The oil companies operating in the prolific Stabroek Block offshore Guyana are responsible for the debts incurred and the eventual shut down of their operations as they invest in exploration and production activities, an ExxonMobil official has said.

“There is no responsibility to Guyana or the Government of Guyana for our investments.

“The investments are made by our investors in the project and it’s the projects themselves that need to pay back the investment,” Phillip Rietema, the Vice President and Business Services Manager of ExxonMobil’s local affiliate Esso Exploration and Production Guyana Limited (EEPGL), said on Wednesday.

Rietema further explained that in the unlikely event that exploration activities are unsuccessful, there will be no liability nor debt for Guyana.

His statements come as an international analyst reportedly contended that each Guyanese owe ExxonMobil $9 million, as the company amasses debt to fund oil exploration and production offshore.

Guyana’s Vice President Dr. Bharrat Jagdeo is among those who disagreed with this contention.

Jagdeo on Wednesday noted that citizens would only incur a debt if the State agrees, beforehand to accept that debt. And in this case, Guyana does not have such an agreement.

“…we don’t owe any money, if they [the oil company] can’t pay it back [investors], then [the investors] can levy on the assets of the company but not on [Guyana’s] treasury or the consolidated fund,” Dr Jagdeo emphasised at a press conference.

The Vice President also said that oil companies can only recover their costs when they start producing oil. As such, even if a company spends millions of dollars searching for oil but they are unsuccessful, they stand the costs alone.

If they are successful, they are able to recover the money they invested through a mechanism known as cost recovery. As per the oil contract, the oil companies operating offshore are able to recover up to 75 per cent of their costs when oil revenues are accumulated.

The remaining 25 per cent of revenues is split equally between the companies and the government; the government also gets an additional two per cent in royalties from total revenues.

EEPGL, Hess and CNOOC are co-venturers in the Stabroek prolific block. They share the costs and profits based on their varying stakes in the projects.

Importantly, Rietema also noted that the co-venturers are required to fund the decommissioning of the offshore projects. This essentially refers to the gradual shutting down of the offshore facilities used to produce oil.

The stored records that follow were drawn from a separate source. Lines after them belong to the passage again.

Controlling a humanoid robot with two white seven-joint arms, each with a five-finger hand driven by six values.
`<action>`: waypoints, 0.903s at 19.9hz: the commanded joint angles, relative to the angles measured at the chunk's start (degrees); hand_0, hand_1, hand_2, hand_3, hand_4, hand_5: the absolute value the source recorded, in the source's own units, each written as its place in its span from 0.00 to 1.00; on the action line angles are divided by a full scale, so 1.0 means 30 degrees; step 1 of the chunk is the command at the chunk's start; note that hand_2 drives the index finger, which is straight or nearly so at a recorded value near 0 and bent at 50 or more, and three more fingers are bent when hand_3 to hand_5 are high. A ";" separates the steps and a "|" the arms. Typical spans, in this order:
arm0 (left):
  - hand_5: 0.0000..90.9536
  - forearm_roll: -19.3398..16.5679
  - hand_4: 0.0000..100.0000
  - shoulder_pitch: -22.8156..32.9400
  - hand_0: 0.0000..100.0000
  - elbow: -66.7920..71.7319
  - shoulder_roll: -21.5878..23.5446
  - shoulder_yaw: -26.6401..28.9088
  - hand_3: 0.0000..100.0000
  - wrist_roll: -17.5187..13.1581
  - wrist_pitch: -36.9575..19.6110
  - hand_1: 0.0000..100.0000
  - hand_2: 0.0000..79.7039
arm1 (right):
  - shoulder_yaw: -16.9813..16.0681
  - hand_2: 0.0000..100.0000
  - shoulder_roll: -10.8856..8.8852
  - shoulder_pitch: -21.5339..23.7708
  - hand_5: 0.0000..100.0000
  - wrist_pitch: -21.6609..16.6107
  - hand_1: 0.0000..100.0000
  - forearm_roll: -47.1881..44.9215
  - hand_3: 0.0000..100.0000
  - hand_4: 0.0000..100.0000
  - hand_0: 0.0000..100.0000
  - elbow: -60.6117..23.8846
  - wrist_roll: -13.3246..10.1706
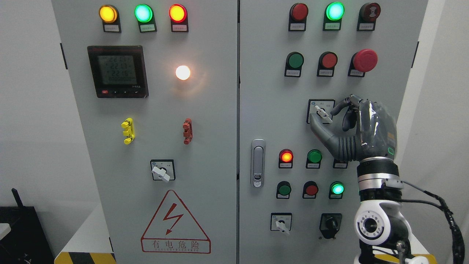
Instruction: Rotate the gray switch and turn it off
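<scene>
Nearest to me the robot's right arm rises from the lower right corner, white wrist joint and silver cuff, black cables trailing off its side. At its top the right hand is held up against the right door of the cabinet, dark fingers curled loosely apart and the thumb stretched out to the left below them. Between thumb and fingers sits the gray switch, a pale lever on a square plate, its handle tilted down to the right. The thumb tip lies just under the lever and the forefinger arches just beside its right end; whether either truly touches it I cannot tell, and the hand is not clamped on it. Below the hand are rows of round buttons and lamps, one lit red lamp and a lit green lamp among them, with a door latch near the seam. Further left, on the other door, are a digital meter, a glowing white lamp and a red triangular warning sign.
</scene>
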 commanded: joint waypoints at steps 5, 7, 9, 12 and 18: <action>0.00 0.0381 0.00 -0.0176 0.12 -0.0498 0.0003 0.0147 0.00 -0.0005 0.0015 0.39 0.00 | 0.0017 0.61 -0.0011 -0.0083 1.00 0.0052 0.47 0.0133 0.96 0.91 0.15 0.0167 0.0116; 0.00 0.0381 0.00 -0.0176 0.12 -0.0498 0.0003 0.0147 0.00 -0.0005 0.0015 0.39 0.00 | 0.0017 0.61 -0.0011 -0.0142 1.00 0.0052 0.47 0.0132 0.96 0.91 0.15 0.0226 0.0116; 0.00 0.0352 0.00 -0.0176 0.12 -0.0498 -0.0026 0.0147 0.00 -0.0005 0.0015 0.39 0.00 | 0.0017 0.61 -0.0011 -0.0142 1.00 0.0052 0.47 0.0103 0.96 0.91 0.16 0.0226 0.0116; 0.00 0.0352 0.00 -0.0176 0.12 -0.0498 0.0003 0.0176 0.00 -0.0005 0.0015 0.39 0.00 | 0.0017 0.62 -0.0011 -0.0142 1.00 0.0052 0.46 0.0103 0.96 0.91 0.24 0.0226 0.0116; 0.00 0.0381 0.00 -0.0176 0.12 -0.0498 0.0003 0.0147 0.00 -0.0005 0.0015 0.39 0.00 | 0.0017 0.62 0.0018 -0.0142 1.00 0.0052 0.46 0.0103 0.96 0.91 0.28 0.0226 0.0116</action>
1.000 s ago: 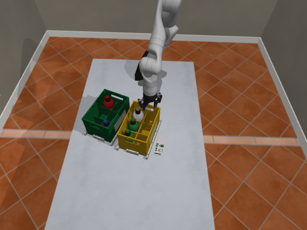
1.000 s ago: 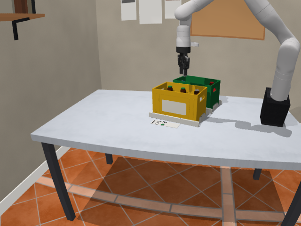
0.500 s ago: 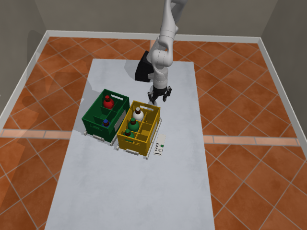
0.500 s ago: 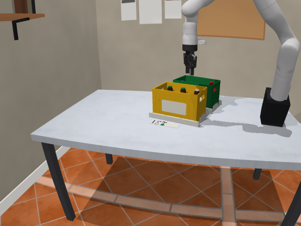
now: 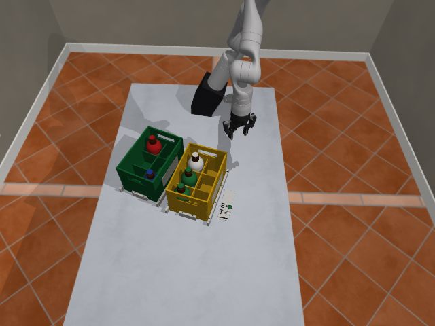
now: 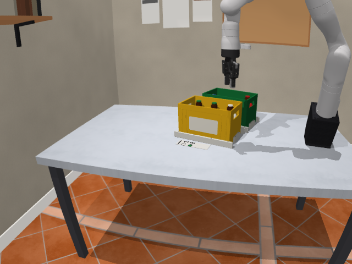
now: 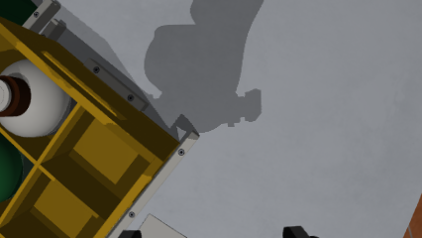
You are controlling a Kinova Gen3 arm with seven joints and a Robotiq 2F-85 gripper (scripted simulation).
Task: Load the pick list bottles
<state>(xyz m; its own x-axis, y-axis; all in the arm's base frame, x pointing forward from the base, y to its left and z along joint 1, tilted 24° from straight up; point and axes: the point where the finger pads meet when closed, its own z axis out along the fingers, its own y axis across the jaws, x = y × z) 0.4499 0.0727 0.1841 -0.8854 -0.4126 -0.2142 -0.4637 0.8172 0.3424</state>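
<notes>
The yellow crate (image 5: 198, 180) holds a white-label bottle (image 5: 195, 161) and two green-label bottles (image 5: 188, 176) (image 5: 181, 189), all upright in its left column; its right cells are empty. The green crate (image 5: 151, 163) beside it holds a red-label bottle (image 5: 153, 145) and a blue-label bottle (image 5: 150, 174). The pick list (image 5: 225, 205) lies on the table right of the yellow crate. My gripper (image 5: 238, 133) is open and empty, high above the table behind the yellow crate's far right corner. In the wrist view the yellow crate (image 7: 74, 164) and white-label bottle (image 7: 27, 99) lie at the left.
The arm's black base block (image 5: 207, 94) stands at the back of the table, behind the crates. Both crates sit in pale floor brackets. In the exterior view the pick list (image 6: 192, 144) lies in front of the yellow crate (image 6: 208, 117).
</notes>
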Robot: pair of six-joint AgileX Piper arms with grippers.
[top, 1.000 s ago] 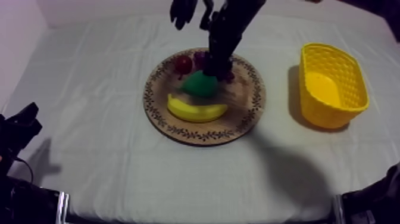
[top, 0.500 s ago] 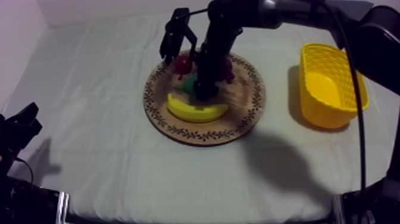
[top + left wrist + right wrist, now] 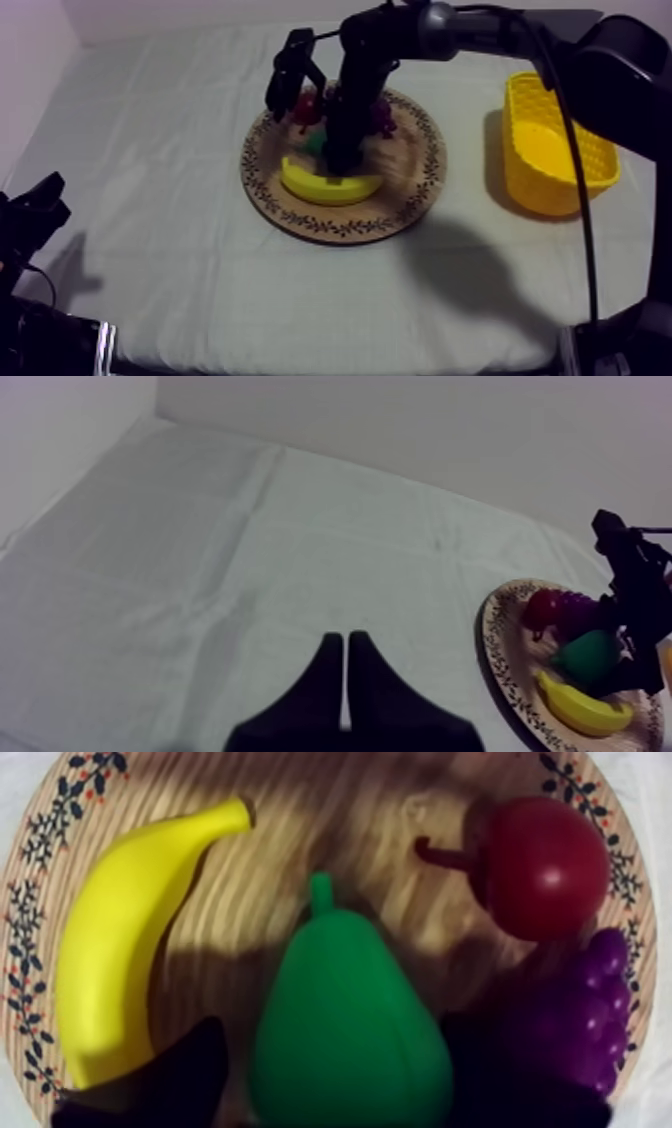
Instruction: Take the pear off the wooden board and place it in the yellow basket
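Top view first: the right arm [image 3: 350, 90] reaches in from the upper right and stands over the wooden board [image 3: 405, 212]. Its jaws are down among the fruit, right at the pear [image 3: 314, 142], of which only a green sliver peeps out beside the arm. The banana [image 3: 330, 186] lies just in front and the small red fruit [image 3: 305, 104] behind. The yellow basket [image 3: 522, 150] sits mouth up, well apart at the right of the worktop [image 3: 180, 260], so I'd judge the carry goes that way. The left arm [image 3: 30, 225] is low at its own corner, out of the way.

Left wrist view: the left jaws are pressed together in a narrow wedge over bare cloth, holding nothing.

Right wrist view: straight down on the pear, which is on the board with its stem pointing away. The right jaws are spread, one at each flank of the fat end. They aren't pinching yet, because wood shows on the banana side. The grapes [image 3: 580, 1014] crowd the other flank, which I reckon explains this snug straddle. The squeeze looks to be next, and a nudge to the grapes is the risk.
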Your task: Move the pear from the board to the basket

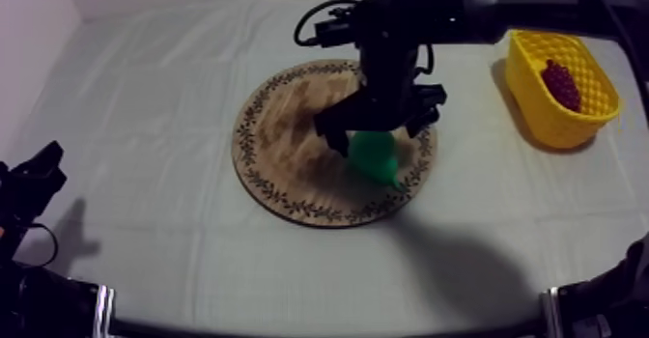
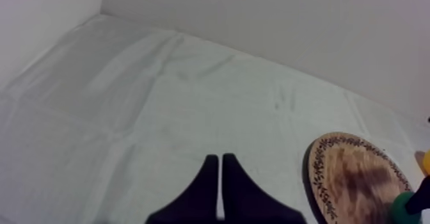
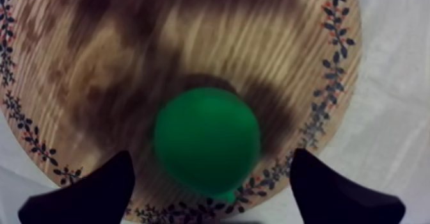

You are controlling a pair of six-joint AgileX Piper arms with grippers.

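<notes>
Grey-white cloth surface. Top view: pear on wooden board, R gripper over it; yellow basket w/ grapes well apart. R wrist view: fingers spread wide either side of pear, not touching. L wrist view: L gripper fingers together.

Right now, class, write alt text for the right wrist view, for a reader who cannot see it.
A green pear sits on the round wooden board, with the right gripper open above it, one black finger at each side, not touching. Grey-white cloth shows past the patterned rim.
</notes>
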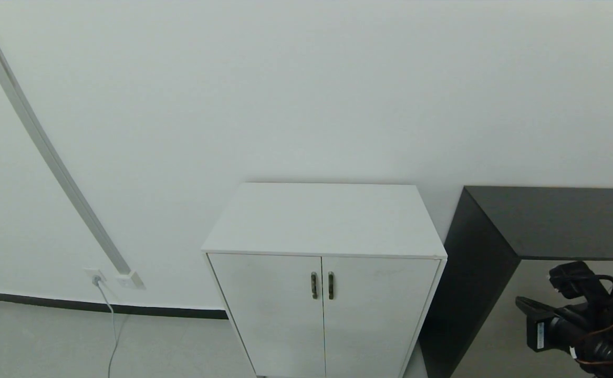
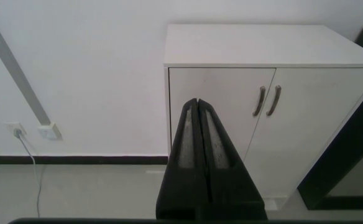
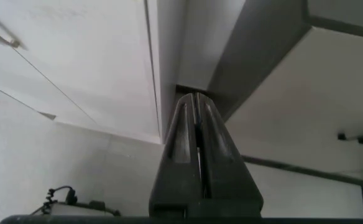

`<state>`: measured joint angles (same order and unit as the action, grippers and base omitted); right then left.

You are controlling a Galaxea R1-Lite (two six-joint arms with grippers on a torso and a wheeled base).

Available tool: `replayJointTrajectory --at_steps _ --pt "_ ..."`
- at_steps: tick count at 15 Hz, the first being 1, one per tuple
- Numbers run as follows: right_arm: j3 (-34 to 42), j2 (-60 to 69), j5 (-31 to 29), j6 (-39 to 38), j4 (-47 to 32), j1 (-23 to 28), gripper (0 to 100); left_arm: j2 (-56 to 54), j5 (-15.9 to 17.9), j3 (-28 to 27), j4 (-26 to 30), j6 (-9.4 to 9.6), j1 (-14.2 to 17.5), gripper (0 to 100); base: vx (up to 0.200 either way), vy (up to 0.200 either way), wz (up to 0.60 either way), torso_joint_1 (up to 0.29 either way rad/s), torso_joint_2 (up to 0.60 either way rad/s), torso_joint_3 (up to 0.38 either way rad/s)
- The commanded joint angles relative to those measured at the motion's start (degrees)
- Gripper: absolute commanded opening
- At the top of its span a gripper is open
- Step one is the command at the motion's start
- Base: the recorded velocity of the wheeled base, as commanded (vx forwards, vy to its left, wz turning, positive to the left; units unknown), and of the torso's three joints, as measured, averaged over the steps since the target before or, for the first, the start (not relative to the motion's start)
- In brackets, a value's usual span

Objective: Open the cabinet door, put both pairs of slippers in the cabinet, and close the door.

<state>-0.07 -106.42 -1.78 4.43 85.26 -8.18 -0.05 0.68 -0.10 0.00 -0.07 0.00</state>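
Left claw (image 2: 197,107) is clenched on nothing, its fingers pressed flat together, in front of the left door of the white cabinet (image 2: 256,46). Right claw (image 3: 197,102) is likewise clenched and empty, facing the gap between the cabinet and the black counter (image 1: 558,220). Both cabinet doors are shut, with their two handles (image 1: 314,285) side by side at the middle seam.

No text, number or sign can be read anywhere. The white cabinet (image 1: 324,220) shows only plain surfaces. A small white sticker (image 1: 540,336) at the head view's lower right carries print too small to read.
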Motion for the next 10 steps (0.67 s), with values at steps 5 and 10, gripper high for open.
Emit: replayJointTrajectory --at_steps 5,10 --pt "0.07 18.09 0.46 0.15 -17.23 0.36 0 0.05 0.02 0.01 0.00 -0.10 0.00 0 0.000 0.000 0.00 0.000 0.00 0.000" --pt "0.07 36.38 2.48 0.23 -37.54 0.36 0 0.05 0.02 0.01 0.00 -0.10 0.00 0 0.000 0.000 0.00 0.000 0.00 0.000"
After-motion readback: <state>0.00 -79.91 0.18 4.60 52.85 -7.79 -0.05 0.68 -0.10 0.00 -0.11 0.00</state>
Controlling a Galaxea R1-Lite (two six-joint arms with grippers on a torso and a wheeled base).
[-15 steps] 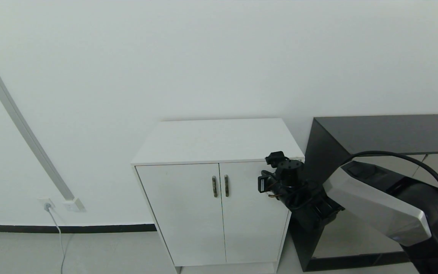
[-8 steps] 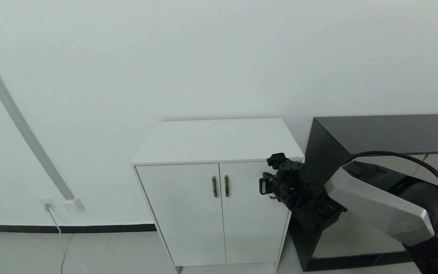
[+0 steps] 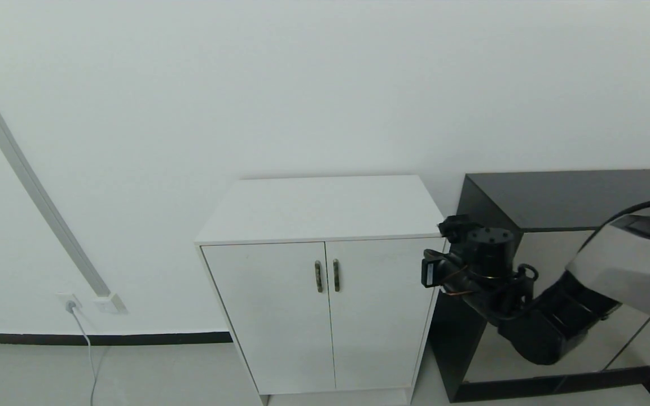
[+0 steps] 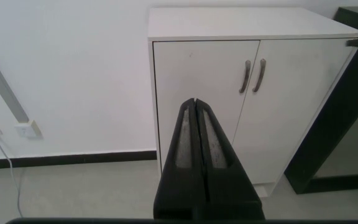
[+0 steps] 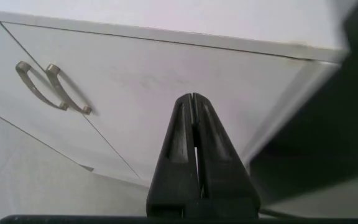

“The decommissioning liability is a responsibility of the contractor group and we are responsible for those.

“There is no debt for the people of Guyana or the government,” the company’s Vice President said.

That process of decommissioning is expected some 20 to 30 years in the future; it is the final stage of oil production.

Even so, the company sets aside an amount for decommissioning costs each year, catered for under the cost recovery mechanism. Currently, the co-venturers are drafting a decommissioning security agreement for that future decommissioning.